Start Making A Reader Today (SMART), a book and reading program for children, opened in 1992 at Sisters Elementary School. At that time, Sisters was one of only eight schools in Oregon to meet the low-income ratio standards to qualify for the program.
Duehren joined the program when it opened and meets with two students for half an hour a week and reads to them.
"I think the kids have to start early with reading," Duehren said. "There isn't any question they become better readers."
The program is a valuable tool to help students who are falling behind in reading, said Debora Crippa, the SMART coordinator for Sisters. But right now, it needs more volunteers, she said.
Of the 37 students who have turned in permission slips since October to join SMART, only 17 have the needed two volunteers twice a week, Crippa said. Each volunteer reads to a student for 30 minutes. Five of the students have only one volunteer and 15 of the students have no volunteers, Crippa said.
"The kids want to have a volunteer," Crippa said. "If they don't have one, they come up to me and ask, 'When am I going to have a volunteer?' The students are primarily excited about SMART because it is fun. If something makes a child nervous about it in the beginning, by the end of the week, they are smiling and asking, 'Where is my reader?' If there is no reader, I have to disappoint them and that makes me feel terrible."

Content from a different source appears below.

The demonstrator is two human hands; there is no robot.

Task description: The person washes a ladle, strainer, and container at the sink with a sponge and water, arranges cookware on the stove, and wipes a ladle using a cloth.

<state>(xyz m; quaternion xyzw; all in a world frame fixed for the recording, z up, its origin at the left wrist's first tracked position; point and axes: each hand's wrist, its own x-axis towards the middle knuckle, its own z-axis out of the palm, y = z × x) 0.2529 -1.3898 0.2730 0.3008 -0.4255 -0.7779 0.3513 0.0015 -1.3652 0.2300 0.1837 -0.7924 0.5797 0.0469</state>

Teachers select students they feel need additional help in reading to leave during an hour of class to attend SMART, Crippa said. The purpose is to nurture a love for reading in the children which will naturally result in better reading skills, Crippa said.
SMART is a part of The Oregon Children's Foundation, which was established by former Oregon governor Neil Goldschmidt in 1991. The Central Oregon branch is primarily volunteer-driven and serves children from kindergarten through third grade in 23 schools, Crippa said.
Colorful picture books, adventure-filled chapter books, catchy rhyming books and classic animal books fill the small library in Sisters Elementary School's SMART office. A child and his/her volunteer work together to pick out the most desirable books. The volunteer's goal: to inspire the child to love to read.
"The volunteers are not responsible to teach the child to read, but to teach them a love for reading," Crippa said. "One of the goals of SMART is to make reading enjoyable and something to look forward to doing."
One of SMART's methods to achieve this goal is to give the children ownership over books. Volunteers select one book a month from the SMART library to give to each of their two children.
"They are developing ownership and pride in the book," Crippa said.
"The whole process enhances the value of the book. They write their own name tag and put it inside the book and a lot of these students are learning to write so it is a big deal to them."
Volunteers are needed immediately to work through May for an hour per week in any of the open slots falling between 11:45 a.m. and 2:30 p.m. Crippa said volunteers are of all ages and must pass a criminal background check.
"We need people to come in who have a love for reading and a love to help children," Crippa said.